MATSUBARA Shizuo National Institute for Education, Chemistry Education, Chief Division, 科学教育センター, 室長 (50132692)
IKUO Akira Tokyo Gakugei University, Faculty of Education, Assistant Professor, 教育学部, 助手 (50159589)
|Budget Amount *help
¥2,400,000 (Direct Cost: ¥2,400,000)
Fiscal Year 1999: ¥500,000 (Direct Cost: ¥500,000)
Fiscal Year 1998: ¥1,900,000 (Direct Cost: ¥1,900,000)
1. A chemical equation itself is not going to tell us the reason "why" a particular chemical reaction proceeds. It is our aim to produce a teaching material to make students marvel at chemical reactions and experience the joy of discovering the "why" of these reactions. Chemical reaction aminations were produced based on quantum chemical calculations. We call these animations "The Computer Microscope" and is available as a CD-ROM.

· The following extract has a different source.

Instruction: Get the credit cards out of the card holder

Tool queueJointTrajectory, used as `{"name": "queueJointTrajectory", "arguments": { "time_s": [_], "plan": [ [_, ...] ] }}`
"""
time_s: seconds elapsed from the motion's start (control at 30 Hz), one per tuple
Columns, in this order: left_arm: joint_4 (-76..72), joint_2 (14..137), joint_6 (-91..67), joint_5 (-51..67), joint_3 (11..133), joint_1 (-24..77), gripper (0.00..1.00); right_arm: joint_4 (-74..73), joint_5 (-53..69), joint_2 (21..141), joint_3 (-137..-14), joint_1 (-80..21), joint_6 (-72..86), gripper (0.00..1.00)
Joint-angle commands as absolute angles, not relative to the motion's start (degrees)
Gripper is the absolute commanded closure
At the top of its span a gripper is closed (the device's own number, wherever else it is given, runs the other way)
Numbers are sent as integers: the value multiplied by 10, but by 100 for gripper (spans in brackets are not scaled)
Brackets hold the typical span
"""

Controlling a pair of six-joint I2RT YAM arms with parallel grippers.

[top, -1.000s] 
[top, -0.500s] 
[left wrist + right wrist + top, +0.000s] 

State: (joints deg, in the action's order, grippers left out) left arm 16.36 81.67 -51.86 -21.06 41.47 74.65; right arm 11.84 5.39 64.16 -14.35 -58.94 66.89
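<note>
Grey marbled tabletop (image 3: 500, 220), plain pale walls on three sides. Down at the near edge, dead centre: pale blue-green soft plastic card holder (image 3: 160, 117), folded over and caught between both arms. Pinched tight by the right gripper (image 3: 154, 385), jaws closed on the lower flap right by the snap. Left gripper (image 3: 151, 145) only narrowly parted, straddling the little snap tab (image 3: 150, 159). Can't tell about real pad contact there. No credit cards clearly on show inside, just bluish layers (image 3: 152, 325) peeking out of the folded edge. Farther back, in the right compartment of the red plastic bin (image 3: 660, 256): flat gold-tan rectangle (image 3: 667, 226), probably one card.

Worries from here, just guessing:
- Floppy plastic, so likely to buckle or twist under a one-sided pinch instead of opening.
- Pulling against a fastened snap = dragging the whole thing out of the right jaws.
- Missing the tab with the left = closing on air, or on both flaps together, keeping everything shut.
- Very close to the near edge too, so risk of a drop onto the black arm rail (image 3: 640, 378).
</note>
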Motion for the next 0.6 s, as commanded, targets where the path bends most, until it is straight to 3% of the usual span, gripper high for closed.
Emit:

2. We chose molecules from high school textbooks, and by using these molecules we focused our study on a method of presentation which can help students understand or discover for themselves various reaction pathways. The animation we have produced are the following : (1) reaction of water and carbon dioxide, (2) reaction of water and sulfur trioxide, (3) reaction of water and dinitrogen tetroxide, (4) reaction of water and phthaic anhydride, (5) reaction of acetic acid and aniline.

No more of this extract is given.